Alors que le G20 s’apprête à se réunir dans un contexte d’endettement record et de tensions financières, des experts africains exhortent les grandes économies à encadrer davantage les agences de notation, accusées de biais pénalisant le continent.
À quelques jours du sommet du G20, un panel d’experts africains tire la sonnette d’alarme : les grandes agences de notation continuent, selon eux, d’appliquer des méthodes « biaisées » qui pénalisent lourdement les économies du continent. Dans un rapport remis le mardi 18 novembre 2025, aux membres du groupe, ils appellent à un encadrement plus strict de ces acteurs influents des marchés financiers.
Mis en place sous la présidence sud-africaine du G20, le panel estime que les notations attribuées à de nombreux pays africains ne reflètent pas toujours leurs fondamentaux économiques. Les experts dénoncent un « biais de perception » qui conduirait à surévaluer le risque africain, entraînant des coûts d’emprunt plus élevés et limitant la capacité des États à accéder aux financements internationaux.
Parmi leurs recommandations, les experts demandent au G20 d’imposer davantage de transparence aux agences de notation : publication des modèles utilisés, justification détaillée des dégradations, et prise en compte plus fine de la diversité des économies africaines. Ils appellent également à éviter les décisions de notation « automatiques » en période de crise, susceptibles d’aggraver les difficultés financières des pays concernés.

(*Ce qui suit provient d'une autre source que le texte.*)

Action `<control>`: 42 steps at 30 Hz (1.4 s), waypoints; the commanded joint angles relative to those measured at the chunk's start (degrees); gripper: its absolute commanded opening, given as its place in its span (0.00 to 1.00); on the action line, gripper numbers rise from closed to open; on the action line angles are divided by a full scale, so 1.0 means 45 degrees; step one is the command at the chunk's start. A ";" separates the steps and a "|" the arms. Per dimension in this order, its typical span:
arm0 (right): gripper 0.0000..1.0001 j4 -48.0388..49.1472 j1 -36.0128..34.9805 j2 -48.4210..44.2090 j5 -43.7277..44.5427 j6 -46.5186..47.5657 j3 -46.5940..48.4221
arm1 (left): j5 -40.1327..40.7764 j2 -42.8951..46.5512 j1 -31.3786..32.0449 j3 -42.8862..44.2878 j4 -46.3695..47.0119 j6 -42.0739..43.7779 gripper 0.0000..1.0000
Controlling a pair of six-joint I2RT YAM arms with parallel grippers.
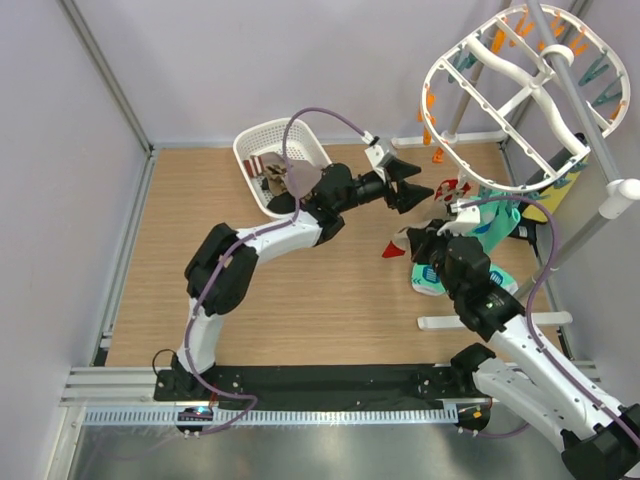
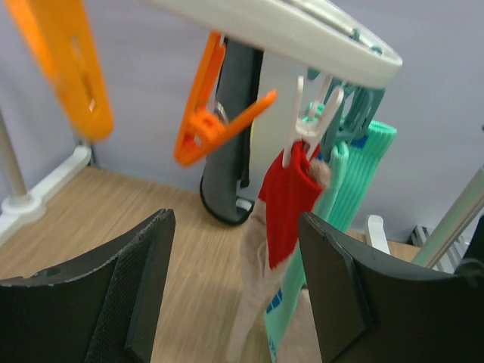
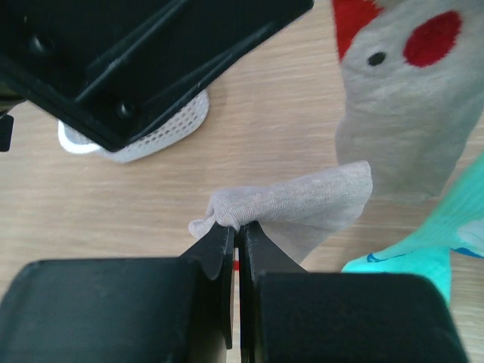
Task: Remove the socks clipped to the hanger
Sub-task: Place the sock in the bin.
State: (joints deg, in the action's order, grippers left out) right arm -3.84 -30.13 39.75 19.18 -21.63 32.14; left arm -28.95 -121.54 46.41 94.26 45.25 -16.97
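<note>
Pinching a fold of the beige sock between fingers pressed tightly together, the right gripper sits low over the wooden table. To the right of the fingers the sock widens into a panel with a red tip and a red spot. A teal sock shows just beside it at the lower right.

In the top view this gripper is below the near left part of the hanger, which is tilted above the far right of the table on a metal stand.

Just to the far left of it, the left gripper has its fingers spread wide with nothing between them, and it points towards the hanging socks. Beyond its fingers, red fabric is clipped in a white peg under the hanger's rim, with beige cloth trailing down below it. Whether that is the same sock the right gripper holds cannot be told. Teal socks hang just behind on the right, and a black sock hangs to the left behind an orange peg.

A white basket stands at the far left, beside the left arm.
</note>
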 commanded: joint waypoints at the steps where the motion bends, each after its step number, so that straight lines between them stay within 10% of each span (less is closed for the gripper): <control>1: 0.01 -0.0960 0.0016 0.0539 -0.1913 -0.0311 0.1331 | 0.1568 0.2200 -0.0196 -0.1567 0.1291 -0.0076 0.71; 10: 0.01 -0.1512 -0.0803 0.3683 -0.2660 -0.0838 0.5095 | 0.5994 0.7101 -0.1932 -0.4520 -0.3486 -0.0547 0.75; 19: 0.01 0.0146 -0.1116 1.0751 -0.2640 -0.0800 1.1615 | 1.3299 1.0795 -0.2990 -0.3818 -0.9955 0.0744 0.83; 24: 0.02 0.0112 -0.1488 1.4793 -0.2388 -0.0701 1.5351 | 1.4147 1.1772 -0.3029 -0.4576 -1.0936 0.0861 0.83; 28: 0.50 -0.2576 -0.1741 1.8231 -0.2332 -0.1016 1.9079 | 1.3508 1.2319 -0.3048 -0.4871 -1.1461 0.0568 0.83; 33: 0.74 -0.3599 -0.2151 1.6601 -0.1138 -0.0702 1.8309 | 1.1418 1.2418 -0.3048 -0.4268 -1.2048 0.0920 0.82; 42: 0.79 -0.5631 -0.3343 0.7980 0.1882 -0.0915 1.1127 | 0.7490 1.1815 -0.2641 -0.3176 -1.2088 0.0080 0.80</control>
State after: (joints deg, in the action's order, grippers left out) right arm -26.39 -43.62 90.30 18.70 -24.25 88.92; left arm 13.47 -67.33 33.17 75.66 -9.63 -15.16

Les grandes agences – S&P, Moody’s et Fitch – rejettent toute accusation de partialité, assurant que leurs critères sont appliqués de manière uniforme dans le monde entier.
Face à ces critiques récurrentes, l’Union africaine (UA) accélère la mise en place de sa propre Agence africaine de notation, annoncée pour le second semestre 2025. Objectif : proposer une évaluation ancrée dans les réalités économiques du continent et réduire la dépendance aux notations internationales. Mais plusieurs analystes doutent que cette institution interétatique réussisse à changer la perception des investisseurs vis-à-vis du continent.
Le rapport, présidé par l’ancien ministre sud-africain des Finances, Trevor Manuel (photo), a été élaboré avec la participation de personnalités reconnues, dont l’économiste Esther Duflo, prix Nobel, et l’ex-patron de la Banque africaine de développement, Donald Kaberuka. Tous soulignent qu’une meilleure régulation des agences de notation est devenue indispensable pour soutenir les efforts de financement et de développement du continent africain.